- Invitations should be mailed six weeks to eight weeks prior to the event. If you are planning a summer or holiday wedding, you can choose to send Save the Date cards about eight to four months before your event. These cards are especially helpful for out-of-town guests.
- Take a completed invitation with all your enclosures to your post office and have them weigh your invitation so you will know the cost of the stamp that you will need for your invitation to be mailed out to your guests. Never assume that you know how much mailing an invitation will cost. Can you imagine anything more heartbreaking than getting back all your beautifully addressed invitations because you were short on postage?
- Ask your post office to hand cancel your invitations. Hand canceling each invitation will be post marked by hand and not placed in a machinery. This will help to ensure that large, thick, or oddly sized envelopes don’t get caught in processing machines. It can also minimize the amount of printing (for example, bar codes) the post office adds to your envelopes.

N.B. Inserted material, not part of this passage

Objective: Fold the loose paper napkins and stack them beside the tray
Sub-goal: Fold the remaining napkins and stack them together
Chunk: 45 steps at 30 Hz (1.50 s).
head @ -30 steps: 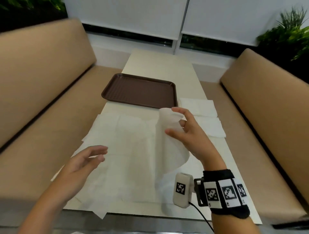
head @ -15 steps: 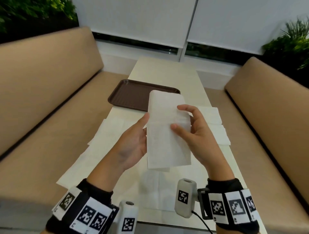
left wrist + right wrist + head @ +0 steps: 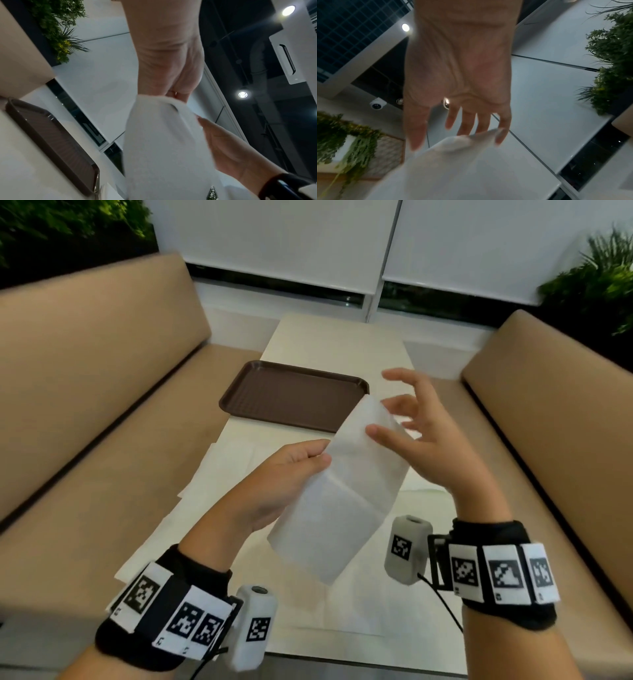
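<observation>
A white paper napkin (image 3: 346, 498), folded into a long strip, hangs slanted in the air above the table. My left hand (image 3: 318, 455) pinches its left edge between thumb and fingers. My right hand (image 3: 394, 409) is beside the strip's upper end with fingers spread; only its thumb touches the paper. The left wrist view shows the napkin (image 3: 163, 148) below my left hand (image 3: 166, 54). In the right wrist view the napkin (image 3: 462, 169) meets the fingertips of my right hand (image 3: 458, 81). The brown tray (image 3: 294, 395) lies beyond, in the middle of the table.
Several unfolded napkins (image 3: 219, 474) lie spread over the near half of the white table (image 3: 335, 344). Some white paper (image 3: 424, 491) lies to the right, mostly hidden by my right hand. Tan bench seats (image 3: 85, 405) run along both sides.
Half a second ago both hands held the strip upright. It now slants right, pinched by my left hand alone, and my right hand has let go and spread its fingers.
</observation>
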Available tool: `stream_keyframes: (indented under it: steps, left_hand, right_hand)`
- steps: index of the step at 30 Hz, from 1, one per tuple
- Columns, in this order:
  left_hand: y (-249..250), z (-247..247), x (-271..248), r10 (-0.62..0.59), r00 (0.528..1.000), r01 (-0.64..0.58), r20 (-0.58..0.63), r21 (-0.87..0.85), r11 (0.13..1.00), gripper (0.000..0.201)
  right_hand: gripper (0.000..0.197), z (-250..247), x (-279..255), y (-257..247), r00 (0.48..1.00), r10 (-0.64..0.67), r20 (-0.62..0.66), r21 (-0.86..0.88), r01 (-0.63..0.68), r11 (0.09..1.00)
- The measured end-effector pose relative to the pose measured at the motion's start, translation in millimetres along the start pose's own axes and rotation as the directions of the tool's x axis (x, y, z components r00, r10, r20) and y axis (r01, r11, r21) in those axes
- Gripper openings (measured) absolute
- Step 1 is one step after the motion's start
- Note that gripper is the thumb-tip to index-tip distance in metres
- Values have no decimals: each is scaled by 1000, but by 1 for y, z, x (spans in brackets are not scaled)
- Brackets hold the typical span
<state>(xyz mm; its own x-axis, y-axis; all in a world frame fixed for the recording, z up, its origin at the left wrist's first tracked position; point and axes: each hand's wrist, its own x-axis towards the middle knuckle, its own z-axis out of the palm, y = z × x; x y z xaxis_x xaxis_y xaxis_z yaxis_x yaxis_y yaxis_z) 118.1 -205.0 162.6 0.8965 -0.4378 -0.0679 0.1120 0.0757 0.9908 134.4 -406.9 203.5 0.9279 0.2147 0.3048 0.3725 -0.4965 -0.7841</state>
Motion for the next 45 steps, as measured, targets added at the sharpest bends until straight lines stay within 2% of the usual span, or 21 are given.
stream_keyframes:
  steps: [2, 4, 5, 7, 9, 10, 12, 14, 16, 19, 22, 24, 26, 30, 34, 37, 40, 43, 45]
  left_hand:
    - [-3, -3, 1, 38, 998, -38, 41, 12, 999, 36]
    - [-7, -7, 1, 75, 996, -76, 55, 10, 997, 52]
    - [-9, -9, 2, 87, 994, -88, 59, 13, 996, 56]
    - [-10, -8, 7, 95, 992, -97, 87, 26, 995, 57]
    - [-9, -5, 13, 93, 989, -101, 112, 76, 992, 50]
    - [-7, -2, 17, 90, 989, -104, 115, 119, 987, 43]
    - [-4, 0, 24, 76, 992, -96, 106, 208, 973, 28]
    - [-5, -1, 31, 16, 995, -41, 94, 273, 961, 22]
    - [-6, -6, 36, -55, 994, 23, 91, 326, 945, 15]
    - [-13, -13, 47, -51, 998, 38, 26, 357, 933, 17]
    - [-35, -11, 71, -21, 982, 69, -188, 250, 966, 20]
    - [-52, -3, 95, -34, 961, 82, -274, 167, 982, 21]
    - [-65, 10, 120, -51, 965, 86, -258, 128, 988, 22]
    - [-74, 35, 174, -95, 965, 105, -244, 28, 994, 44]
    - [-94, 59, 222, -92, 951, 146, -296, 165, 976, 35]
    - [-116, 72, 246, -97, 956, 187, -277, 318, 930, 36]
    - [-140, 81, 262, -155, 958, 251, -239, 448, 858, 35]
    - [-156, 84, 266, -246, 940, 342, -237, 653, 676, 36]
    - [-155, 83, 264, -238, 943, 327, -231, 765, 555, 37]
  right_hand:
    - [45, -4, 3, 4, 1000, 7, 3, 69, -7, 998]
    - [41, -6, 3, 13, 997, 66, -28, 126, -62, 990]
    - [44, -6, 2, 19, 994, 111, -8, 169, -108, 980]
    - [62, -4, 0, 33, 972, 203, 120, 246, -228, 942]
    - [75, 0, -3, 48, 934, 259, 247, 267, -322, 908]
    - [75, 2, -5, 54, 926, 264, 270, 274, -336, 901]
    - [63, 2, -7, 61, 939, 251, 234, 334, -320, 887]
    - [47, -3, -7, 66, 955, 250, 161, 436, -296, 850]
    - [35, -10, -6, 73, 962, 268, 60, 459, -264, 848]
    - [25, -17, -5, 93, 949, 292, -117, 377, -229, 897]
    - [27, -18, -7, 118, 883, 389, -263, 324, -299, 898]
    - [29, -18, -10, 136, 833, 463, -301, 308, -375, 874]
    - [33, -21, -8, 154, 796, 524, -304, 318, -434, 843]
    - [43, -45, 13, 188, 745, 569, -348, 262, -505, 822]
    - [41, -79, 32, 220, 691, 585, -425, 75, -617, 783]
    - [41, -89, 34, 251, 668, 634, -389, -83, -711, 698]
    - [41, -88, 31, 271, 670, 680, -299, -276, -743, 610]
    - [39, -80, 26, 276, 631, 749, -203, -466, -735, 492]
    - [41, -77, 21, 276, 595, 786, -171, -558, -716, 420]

- Traditionally, two envelopes are used for wedding invitations and announcements. The inner envelope, which may be plain or lined, is without glue and remains unsealed. It is used to enclose the invitation or announcement and any accompanying cards. It also insures the delivery of the invitation itself in a clean envelope. The outer envelope has a glued flap and is used for the complete mailing address. The guest’s full name is always used on the outer envelope followed by the street address:
Mr. and Mrs. Eric Washington 265 Main Street Vernon, Connecticut 06066
- Nicknames or abbreviations should be avoided when possible except for Mr., Mrs., Dr., Jr., etc. and for military rank. You may use an initial if you do not know the full name or if the person never uses his given name. Cities, states, and numbered streets are written out in full. Remember to include zip codes.
The inner envelope always carries the last names only with no address:
Mr. and Mrs. Hartford
- The phrase “and family” should be avoided. If you wish to include younger children, they should be mentioned by first name, according to age, on the line following that of their parents:
Mr. and Mrs. Powers
Mark, Cynthia, Thomas
- These names should appear on the inner envelope only. The outer envelope would be simply addressed to the parents. Never write “No Children” on the invitation or envelope. If you do not want children to attend, the situation should be handled verbally.

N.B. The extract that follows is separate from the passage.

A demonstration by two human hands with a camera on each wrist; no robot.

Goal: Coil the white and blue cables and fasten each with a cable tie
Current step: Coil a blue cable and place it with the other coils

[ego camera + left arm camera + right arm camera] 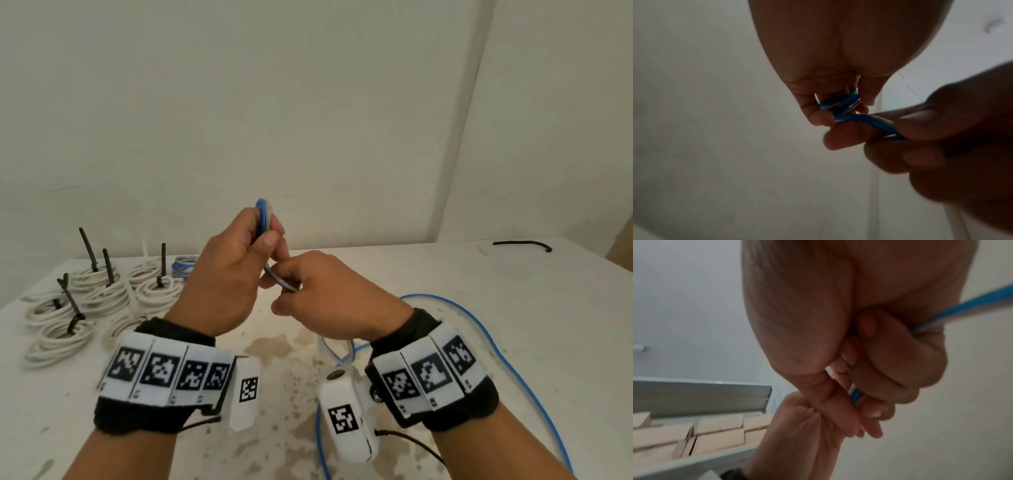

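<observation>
Raised above the table, my left hand [239, 260] grips a small coil of the blue cable [263, 214], whose loops show between its fingers [838, 104]. My right hand [318, 291] pinches the same blue cable [869, 121] just below the coil, close against the left hand. From the right hand the loose length of blue cable [496, 346] runs down and loops over the table to the right. In the right wrist view the cable [966, 305] enters the curled fingers. Several white cable coils [102, 294] fastened with black ties lie at the left.
A blue coil or roll [183, 267] lies behind the white coils. One black cable tie [524, 244] lies at the table's far right. The white table [445, 274] is stained near its front middle. A wall stands right behind it.
</observation>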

- Formally, dates of single guests should be sent separate invitations. You may wish to enclose a personal note in the invitation of a single guest saying, “Please bring an escort” or “Please bring Miss Marie Quinn”.
- Children over 18 years old should be considered adults and should receive their own invitation, even if still at the home of their parents who will also be invited to your wedding.
- Two unmarried people who reside at the same address may be sent a single invitation. Their names would appear on separate lines in alphabetic order:
Miss or Ms. Nancy Summers
Mr. Robert Williams
- This same format may also be used when inviting a married couple, if the wife has kept her maiden name or uses a professional title.
- In addressing clergymen, military officers, and medical doctors, always use their titles in full:
The Right Reverend William Prentice (Clergy)
Doctor and Mrs. Martin Swift
Doctor Patricia Neddles (Married Woman Doctor)
Mr. Charles Lyons
Doctors Sam and Mary Hepler (both Doctors)
Colonel and Mrs. Quinlan Roberts
The Honorable and Mrs. Thurgood Thompson
General and Mrs. Barry Lynch (Officer – Male who is active duty or retired from the service)
Captain Sandra Kellerman, U.S. Army
Mr. Anthony Giminiani (Officer – Female who is active duty or retired from the service)
- A single guest, an unmarried woman over 18 or a divorced woman who retains her maiden name should be address as ” Miss” followed by her first name and maiden name.
- A divorced woman who uses her married name should be either Mrs. or Ms. first name and married name.
Mrs. Susan Smith or Ms. Susan Smith
- For same gender couples, their names should appear on separate lines in alphabetically by last name.
Miss or Ms. Sharon Black
Miss or Ms. Janet Brown
- Your return address should be included on the outer envelope so the invitation can be returned to you if the address is incorrect or if the invitation is not deliverable for some reason.